Changing Attitude has issued a response to the Archbishop of Canterbury's Advent Letter.
The Archbishop of Canterbury’s Advent letter outlines his perspective on the crisis affecting the Anglican Communion and his plans and expectations for the Lambeth Conference and the proposed Covenant.
The Archbishop naturally focuses his attention on the Primates, bishops and Instruments of Communion, and the leaders and pressure groups who are exacerbating the crisis.
What the Archbishop is unable to do is articulate the experience and views of lesbian, gay, bisexual and transgendered (LGBT) members of the Anglican Communion. We are a minority but our numbers are not insignificant. If the Communion has 75 million members, at a conservative estimate there are likely to be 3.75 million LGBT people among them.
Attention is further focussed on one faithfully partnered bishop. The experience of 3.75 million LGBT members of the Communion is ignored. Changing Attitude and Integrity between us give voice and visibility to a tiny minority of the minority.

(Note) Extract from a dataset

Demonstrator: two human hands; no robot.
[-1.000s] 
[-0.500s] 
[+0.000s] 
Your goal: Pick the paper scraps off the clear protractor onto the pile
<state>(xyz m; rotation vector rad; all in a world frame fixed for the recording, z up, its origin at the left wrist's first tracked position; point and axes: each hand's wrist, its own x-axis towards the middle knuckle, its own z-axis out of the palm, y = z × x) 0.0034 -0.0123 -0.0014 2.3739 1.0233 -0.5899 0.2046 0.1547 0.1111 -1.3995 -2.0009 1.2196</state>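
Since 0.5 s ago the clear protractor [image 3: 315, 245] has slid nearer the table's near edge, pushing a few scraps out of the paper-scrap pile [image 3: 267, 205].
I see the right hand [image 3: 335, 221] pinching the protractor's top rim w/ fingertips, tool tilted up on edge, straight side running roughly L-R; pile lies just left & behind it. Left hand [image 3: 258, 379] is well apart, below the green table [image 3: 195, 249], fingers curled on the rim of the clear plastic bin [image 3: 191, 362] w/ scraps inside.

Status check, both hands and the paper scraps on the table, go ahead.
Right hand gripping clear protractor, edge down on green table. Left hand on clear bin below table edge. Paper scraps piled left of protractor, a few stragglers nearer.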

Hostility to LGBT people in the Communion is primarily expressed towards those who live in the “west”. We have benefited from over a century of progress in the development of confidence, visibility, secular political action and Christian integrity among LGBT Anglicans. The majority of the 3.75 million live in nations with penal codes condemning homosexual people to death or long-term imprisonment and a culture of prejudice and aggression towards LGBT people.
LGBT people in those countries internalise the hatred and prejudice targeted at them by those in our Communion who hold extreme conservative views, justified by Biblical literalism and fundamentalism. They are subject to demonisation, hatred, arrest, rape, torture, imprisonment and death. The Anglican Communion cannot resolve its differences without attending to the scandalous injustices perpetrated against LGBT people, often using the justification of scripture and Christian tradition.
In this context, the election to the episcopate of a partnered gay or lesbian person or the blessing of same-sex relationships cannot be allowed ultimately to determine the future of the Anglican Communion and the place of LGBT people within it. Our full inclusion must be the only outcome.
Dr Williams asks whether those holding a variety of views can be recognised as belonging to the same family, asking this especially of those who have gone “against the strong, reiterated and consistent advice of the Instruments of Communion.“ LGBT people in every Province already belong to the Anglican family. The Archbishop risks sending a message to us, yet again, that we are either to be treated as second-class citizens in our church or rendered so invisible as to be not worth taking into consideration.
Dr Williams identifies the present practical challenge as finding ways of working out a fruitful, sustainable and honest relationship for bishops who have committed themselves to the proposals of the Windsor Report in the Camp Allen conference, as well as others who have looked for more radical solutions both with their own province and with the wider Communion.
There is a more critical challenge for LGBT Anglicans beyond this problem of how groups with different Christian perspectives live together. How does the Communion live, in every part of the world, with LGBT Anglicans who are baptised and confirmed, engaged in lay leadership, ordained as priests and bishops, some of whom, in every part of the world, live in loving, faithfully-partnered relationships? This isn‘t solely a problem for The Episcopal Church, the Diocese of New Hampshire or for couples who receive the blessing of the church. It is a challenge to the whole church to recognise that God creates and calls LGBT people to become Christians and to fall in love.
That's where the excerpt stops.